Clean the interior lumen using a thin brush (where applicable).
Note: Do not use hot or boiling water.
Clean each instrument-holding silicone tube separately to ensure removal of all blood or debris.
Use an ultrasonic cleaner for 10 minutes using a neutral or mild pH enzymatic detergent
(e.g. deconex® POWER ZYME) diluted with purified water as 1ml/liter or as per the manufacturer’s instructions.
Clean kit’s plastic components thoroughly using a mild detergent, and then rinse in running tap water.
Inspect each tool or component for any remaining visible debris and repeat the cleaning process if needed.
Automated cleaning using automated washer, applicable for all reusable drills and instruments
Disassemble the entire kit, including all drills and components that were not used.
Remove residual blood, soft or hard tissue debris using running tap water.
Place the instruments in an automatic washer with neutral or mild pH enzymatic detergent
(e.g. deconex® POWER ZYME) diluted per the manufacturer’s instructions
Perform a washing cycle, using the following cycle parameters:
1. 4 minutes cold prewash at 30 ± 5°C
2. 10 minutes cleaning wash at 55 ± 5°C
3. 1 minute rinse at 30 ± 5°C
4. 10 minutes rinse at 30 ± 5°C with distilled water
Inspect each tool or component for any remaining visible debris and repeat the cleaning process if needed.
Sterilization
Prior to reassembly and sterilization, all components should be rinsed in running tap water to remove any residual detergent or cleaning solution.
All components MUST be completely dry prior to steam-sterilization, to prevent corrosion. Use single-use, lint-free wipes or clean compressed air to dry all components prior to steam-sterilization.
Place assembled kits or individual tools and instruments in sterilization bags or wrap them in sterilization level single-use wrapping material. Kit’s type and date of sterilization should be marked on the outside using a permanent marker.
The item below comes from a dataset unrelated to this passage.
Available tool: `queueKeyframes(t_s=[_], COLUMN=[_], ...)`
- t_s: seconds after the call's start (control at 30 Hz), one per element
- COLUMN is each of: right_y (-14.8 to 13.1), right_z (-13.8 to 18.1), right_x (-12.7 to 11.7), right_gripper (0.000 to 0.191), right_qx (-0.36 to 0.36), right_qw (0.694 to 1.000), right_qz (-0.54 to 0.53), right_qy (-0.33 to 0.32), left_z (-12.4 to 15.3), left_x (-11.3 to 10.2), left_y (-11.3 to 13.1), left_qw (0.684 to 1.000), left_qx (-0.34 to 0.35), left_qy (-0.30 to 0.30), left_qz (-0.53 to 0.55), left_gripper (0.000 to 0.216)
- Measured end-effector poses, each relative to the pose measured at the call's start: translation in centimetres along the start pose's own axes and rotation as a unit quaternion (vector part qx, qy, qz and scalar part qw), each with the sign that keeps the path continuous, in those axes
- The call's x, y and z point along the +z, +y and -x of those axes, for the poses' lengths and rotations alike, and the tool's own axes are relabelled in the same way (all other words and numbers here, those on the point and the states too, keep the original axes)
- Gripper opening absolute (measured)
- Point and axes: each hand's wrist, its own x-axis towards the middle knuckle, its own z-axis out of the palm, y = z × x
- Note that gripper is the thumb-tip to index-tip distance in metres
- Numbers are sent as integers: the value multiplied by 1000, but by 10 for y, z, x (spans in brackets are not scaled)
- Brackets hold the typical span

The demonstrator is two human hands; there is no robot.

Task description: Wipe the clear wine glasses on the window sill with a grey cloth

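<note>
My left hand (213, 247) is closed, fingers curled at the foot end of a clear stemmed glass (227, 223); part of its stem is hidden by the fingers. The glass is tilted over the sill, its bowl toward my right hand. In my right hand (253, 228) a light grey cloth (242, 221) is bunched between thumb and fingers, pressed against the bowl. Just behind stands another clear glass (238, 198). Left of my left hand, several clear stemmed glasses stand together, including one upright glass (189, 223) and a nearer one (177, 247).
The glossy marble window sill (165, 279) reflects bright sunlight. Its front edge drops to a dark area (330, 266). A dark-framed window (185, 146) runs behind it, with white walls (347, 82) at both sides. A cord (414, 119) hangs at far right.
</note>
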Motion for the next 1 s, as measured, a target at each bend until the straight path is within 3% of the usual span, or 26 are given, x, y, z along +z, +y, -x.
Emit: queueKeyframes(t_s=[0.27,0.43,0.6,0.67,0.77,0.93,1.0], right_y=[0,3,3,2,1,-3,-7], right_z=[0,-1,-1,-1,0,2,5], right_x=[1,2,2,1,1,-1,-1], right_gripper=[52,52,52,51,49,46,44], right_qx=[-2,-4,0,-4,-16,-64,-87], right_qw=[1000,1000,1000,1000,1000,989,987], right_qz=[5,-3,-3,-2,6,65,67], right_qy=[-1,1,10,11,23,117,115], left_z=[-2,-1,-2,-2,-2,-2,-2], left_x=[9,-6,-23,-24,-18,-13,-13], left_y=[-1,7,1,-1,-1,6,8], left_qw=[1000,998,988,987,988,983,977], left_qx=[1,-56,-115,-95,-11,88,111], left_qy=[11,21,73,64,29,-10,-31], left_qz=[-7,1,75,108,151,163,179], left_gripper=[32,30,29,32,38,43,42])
Adin recommends the use of steam sterilization with a gravity displacement cycle for 4 minutes at 132°C/270°F and drying for 20 minutes.
Storage
Sterile kits should be stored in a clean cabinet/drawer at room temperature.
Note: Kits remain sterile for a limited period of time, based on the specifications provided by sterile bag/ wrap manufacturer.